In the listing below, find the line that contains "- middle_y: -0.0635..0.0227" and the line that contains "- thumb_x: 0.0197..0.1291". Quote both and every line between them, exactly, and nothing more.

☆ ☆ ☆

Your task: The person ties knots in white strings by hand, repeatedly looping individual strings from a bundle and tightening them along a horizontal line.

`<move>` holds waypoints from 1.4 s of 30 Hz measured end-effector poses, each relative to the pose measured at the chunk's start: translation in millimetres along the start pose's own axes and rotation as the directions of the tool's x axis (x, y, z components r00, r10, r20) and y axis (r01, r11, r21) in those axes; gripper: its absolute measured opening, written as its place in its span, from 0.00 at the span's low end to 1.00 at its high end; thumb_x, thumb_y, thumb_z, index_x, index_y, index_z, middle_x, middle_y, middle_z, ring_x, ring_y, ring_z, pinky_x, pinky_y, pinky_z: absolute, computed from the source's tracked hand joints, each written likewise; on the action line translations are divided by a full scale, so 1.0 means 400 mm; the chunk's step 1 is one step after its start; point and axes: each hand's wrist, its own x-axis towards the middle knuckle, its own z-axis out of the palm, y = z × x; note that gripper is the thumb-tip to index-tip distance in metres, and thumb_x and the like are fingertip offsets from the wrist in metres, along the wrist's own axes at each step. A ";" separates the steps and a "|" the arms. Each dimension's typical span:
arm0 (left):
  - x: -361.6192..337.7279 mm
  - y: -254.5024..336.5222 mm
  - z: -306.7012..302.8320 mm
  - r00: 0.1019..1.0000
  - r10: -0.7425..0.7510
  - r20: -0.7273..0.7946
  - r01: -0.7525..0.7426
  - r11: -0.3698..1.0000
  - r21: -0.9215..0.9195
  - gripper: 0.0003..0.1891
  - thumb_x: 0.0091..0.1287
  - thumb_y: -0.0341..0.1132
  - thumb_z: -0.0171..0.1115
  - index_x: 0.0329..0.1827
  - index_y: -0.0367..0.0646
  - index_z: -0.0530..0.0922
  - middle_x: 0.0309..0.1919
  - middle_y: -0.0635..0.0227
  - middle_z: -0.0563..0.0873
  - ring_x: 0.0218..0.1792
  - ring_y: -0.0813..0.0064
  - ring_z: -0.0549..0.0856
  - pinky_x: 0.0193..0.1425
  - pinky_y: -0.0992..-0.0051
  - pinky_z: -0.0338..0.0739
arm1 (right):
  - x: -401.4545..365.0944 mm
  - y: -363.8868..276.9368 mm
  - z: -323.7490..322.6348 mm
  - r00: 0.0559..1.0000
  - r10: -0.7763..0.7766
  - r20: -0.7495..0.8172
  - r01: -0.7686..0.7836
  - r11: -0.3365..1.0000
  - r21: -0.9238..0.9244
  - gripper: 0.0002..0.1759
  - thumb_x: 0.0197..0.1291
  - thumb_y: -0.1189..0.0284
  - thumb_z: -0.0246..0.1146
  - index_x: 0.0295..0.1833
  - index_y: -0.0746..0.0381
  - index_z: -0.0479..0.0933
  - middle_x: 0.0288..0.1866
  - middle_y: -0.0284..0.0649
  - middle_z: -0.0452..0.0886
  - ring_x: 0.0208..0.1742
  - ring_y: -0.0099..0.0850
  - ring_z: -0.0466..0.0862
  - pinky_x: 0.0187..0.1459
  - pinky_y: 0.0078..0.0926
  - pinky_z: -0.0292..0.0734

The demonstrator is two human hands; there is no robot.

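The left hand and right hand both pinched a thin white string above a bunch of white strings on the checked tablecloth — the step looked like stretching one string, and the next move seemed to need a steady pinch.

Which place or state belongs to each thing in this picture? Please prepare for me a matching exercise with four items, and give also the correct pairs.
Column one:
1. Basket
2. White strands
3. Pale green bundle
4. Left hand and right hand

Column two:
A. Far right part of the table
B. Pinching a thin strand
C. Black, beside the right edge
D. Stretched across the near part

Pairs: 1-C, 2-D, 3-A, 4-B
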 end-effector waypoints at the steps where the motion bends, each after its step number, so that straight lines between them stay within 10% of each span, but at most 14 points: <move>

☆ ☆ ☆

## ANSWER TO THE PROBLEM
  - middle_y: -0.0635..0.0227
  - middle_z: -0.0563..0.0873
  - ring_x: 0.0218..0.1792
  - ring_y: -0.0813..0.0064
  - ring_z: -0.0549..0.0856
  - pinky_x: 0.0193..0.1425
  - pinky_y: -0.0992..-0.0051
  - pinky_z: -0.0338..0.0739
arm1 (right):
  - x: -401.4545..365.0944 mm
  - y: -363.8868..276.9368 mm
  - z: -323.7490..322.6348 mm
  - r00: 0.0559..1.0000
  - r10: -0.7763..0.7766
  - r20: -0.7495..0.8172
  - r01: -0.7686..0.7836
  - r11: -0.3365..1.0000
  - r21: -0.9238..0.9244
  - gripper: 0.0002..0.1759
  - thumb_x: 0.0197..0.1291

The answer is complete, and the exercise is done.